TASK: Present each line of the entries below that holds the word "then".

Collected data entries:
^^^^^^^^^^^^^^^^

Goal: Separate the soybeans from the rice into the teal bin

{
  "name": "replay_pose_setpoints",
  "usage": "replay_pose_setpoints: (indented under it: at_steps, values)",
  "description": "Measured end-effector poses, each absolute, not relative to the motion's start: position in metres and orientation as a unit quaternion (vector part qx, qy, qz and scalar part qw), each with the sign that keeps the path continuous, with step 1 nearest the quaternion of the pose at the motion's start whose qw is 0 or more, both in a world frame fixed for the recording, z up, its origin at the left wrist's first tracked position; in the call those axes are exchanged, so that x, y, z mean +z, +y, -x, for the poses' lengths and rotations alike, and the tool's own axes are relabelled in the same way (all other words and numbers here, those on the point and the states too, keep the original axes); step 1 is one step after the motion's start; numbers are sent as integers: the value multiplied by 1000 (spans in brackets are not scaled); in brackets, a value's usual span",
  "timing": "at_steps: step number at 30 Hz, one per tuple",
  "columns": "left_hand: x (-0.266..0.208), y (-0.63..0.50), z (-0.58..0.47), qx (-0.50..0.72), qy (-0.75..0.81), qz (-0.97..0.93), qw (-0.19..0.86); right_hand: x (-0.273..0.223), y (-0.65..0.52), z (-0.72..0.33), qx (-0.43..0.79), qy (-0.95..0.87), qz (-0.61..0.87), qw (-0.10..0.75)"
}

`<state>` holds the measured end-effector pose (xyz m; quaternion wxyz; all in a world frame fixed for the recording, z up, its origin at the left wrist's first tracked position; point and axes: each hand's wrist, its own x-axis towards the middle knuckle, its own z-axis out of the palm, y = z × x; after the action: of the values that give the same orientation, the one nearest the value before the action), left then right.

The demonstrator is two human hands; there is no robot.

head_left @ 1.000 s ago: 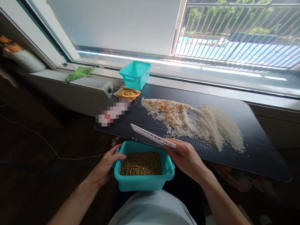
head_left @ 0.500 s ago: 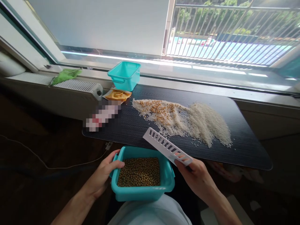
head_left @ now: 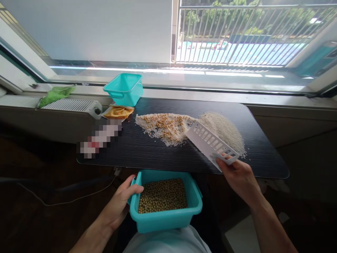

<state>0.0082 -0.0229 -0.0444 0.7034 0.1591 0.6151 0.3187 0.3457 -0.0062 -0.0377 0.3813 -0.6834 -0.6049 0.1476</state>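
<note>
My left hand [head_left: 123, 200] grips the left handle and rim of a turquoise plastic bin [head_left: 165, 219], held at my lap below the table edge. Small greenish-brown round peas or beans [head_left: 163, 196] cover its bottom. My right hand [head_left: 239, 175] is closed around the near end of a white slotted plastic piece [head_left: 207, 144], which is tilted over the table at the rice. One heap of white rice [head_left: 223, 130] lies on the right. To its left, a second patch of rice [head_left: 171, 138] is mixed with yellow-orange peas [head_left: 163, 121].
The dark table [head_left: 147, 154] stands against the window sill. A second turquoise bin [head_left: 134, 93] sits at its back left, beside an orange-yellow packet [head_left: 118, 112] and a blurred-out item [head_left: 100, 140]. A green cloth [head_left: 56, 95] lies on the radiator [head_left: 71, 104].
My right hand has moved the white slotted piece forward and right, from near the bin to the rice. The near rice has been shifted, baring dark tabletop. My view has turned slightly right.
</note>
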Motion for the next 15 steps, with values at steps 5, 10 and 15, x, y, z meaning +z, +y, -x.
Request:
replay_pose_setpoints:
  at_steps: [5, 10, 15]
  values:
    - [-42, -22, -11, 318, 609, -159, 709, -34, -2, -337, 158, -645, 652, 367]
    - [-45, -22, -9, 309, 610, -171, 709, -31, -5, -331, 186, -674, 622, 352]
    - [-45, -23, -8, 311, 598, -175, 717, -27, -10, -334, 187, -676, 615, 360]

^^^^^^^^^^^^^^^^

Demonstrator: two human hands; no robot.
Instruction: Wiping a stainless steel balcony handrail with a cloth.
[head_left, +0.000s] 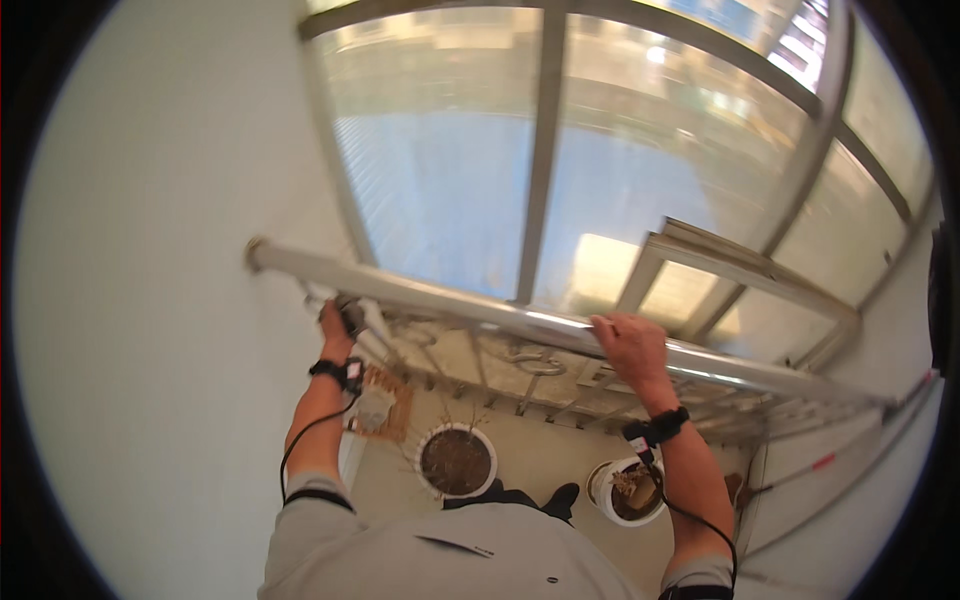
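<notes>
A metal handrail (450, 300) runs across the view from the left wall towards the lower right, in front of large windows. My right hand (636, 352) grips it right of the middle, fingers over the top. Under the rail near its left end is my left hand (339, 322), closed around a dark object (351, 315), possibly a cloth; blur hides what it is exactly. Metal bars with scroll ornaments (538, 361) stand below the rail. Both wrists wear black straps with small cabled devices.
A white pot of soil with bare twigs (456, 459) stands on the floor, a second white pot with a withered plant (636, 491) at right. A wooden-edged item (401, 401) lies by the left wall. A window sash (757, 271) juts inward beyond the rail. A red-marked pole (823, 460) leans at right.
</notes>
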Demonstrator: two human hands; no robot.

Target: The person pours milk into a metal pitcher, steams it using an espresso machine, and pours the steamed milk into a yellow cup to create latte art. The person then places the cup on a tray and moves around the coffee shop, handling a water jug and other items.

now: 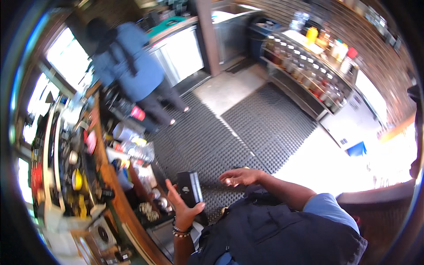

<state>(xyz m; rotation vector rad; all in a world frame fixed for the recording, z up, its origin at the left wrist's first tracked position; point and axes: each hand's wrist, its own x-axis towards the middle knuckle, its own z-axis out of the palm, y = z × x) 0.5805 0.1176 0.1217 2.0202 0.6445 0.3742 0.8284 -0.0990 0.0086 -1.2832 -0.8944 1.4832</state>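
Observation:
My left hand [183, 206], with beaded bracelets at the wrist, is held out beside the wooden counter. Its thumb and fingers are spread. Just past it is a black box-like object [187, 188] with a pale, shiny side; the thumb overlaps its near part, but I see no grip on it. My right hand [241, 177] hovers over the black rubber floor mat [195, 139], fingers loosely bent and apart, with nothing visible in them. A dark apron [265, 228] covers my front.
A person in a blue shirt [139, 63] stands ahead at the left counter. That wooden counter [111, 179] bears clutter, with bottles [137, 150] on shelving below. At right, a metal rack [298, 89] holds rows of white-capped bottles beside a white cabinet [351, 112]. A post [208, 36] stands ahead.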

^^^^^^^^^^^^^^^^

ANSWER TO THIS PROBLEM:
`<state>` holds the measured end-effector pose (xyz m; quaternion wxyz; all in a world frame fixed for the recording, z up, its origin at the left wrist's first tracked position; point and axes: each hand's wrist, its own x-axis towards the middle knuckle, its own z-axis out of the palm, y = z × x; after the action: of the values that give the same orientation, the one nearest the value before the action), left then right.
Target: The person pours milk into a metal pitcher, steams it using an espresso machine, and pours the steamed milk into a yellow cup to create latte art. The person then places the cup on a tray and moves around the coffee shop, handling a water jug and other items.

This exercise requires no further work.